> **WHAT IS NEEDED**
When you copy the data, keep every word exactly as it is and leave the pictures out.
Segment Start: SUPPLIED MATERIAL
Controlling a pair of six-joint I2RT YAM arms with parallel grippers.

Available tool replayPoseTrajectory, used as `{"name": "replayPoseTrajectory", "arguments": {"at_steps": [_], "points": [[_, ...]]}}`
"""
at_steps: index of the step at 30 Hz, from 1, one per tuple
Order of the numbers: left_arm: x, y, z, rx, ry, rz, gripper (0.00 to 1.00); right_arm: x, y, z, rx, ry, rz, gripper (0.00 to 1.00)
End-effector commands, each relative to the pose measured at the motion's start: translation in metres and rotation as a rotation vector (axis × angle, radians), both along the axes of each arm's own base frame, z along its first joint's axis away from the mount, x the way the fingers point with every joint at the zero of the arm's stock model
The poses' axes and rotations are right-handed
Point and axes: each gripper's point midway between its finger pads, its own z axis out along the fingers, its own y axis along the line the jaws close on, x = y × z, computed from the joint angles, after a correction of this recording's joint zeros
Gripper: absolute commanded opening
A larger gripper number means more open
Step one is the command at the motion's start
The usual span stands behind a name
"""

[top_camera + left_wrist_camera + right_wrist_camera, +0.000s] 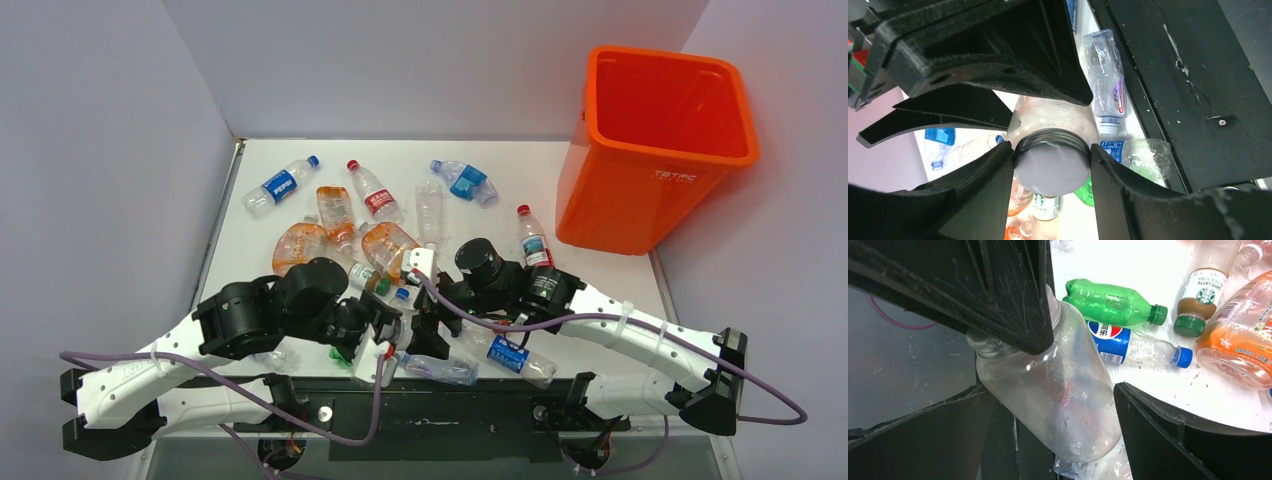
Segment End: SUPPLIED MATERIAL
> **OUTPUT BELOW**
Controlling a pair of six-joint I2RT YAM arms with parallel grippers.

Available tool replayPoseTrajectory, used as `{"name": "replayPoseTrajectory", "arguments": {"at_steps": [_], "points": [[_, ...]]}}`
"""
at_steps: index of the step at 30 Hz, from 1, one per tuple
Order of the numbers: left_arm: x, y, z, rx, ry, rz, gripper (0.00 to 1.00); right_arm: x, y, z, rx, ry, rz, gripper (0.00 to 1.00)
End-effector commands, each relative to the pose measured at the motion's start: translation in metres and rotation as a rotation vector (axis × angle, radians), both along the axes of each arm's own base frame, z along its first joint's axis away from the mount, x the way the fingers point with every joint at the zero of the arm's stock model
The poses' axes and rotations are right-handed
Point and axes: each gripper's point midway between its finger pads, its own z axis out along the fingers, its own y axis along the line the jaws close on, x = y × z, computed from the joint angles, after a correction of this recording's joint zeros
Gripper: absolute commanded opening
A larger gripper number means more open
Step one is the command at the motion's start
The usual span stands behind a name
"""

[top_camera + left_wrist_camera + right_wrist_camera, +0.000s] 

The requested output has been produced.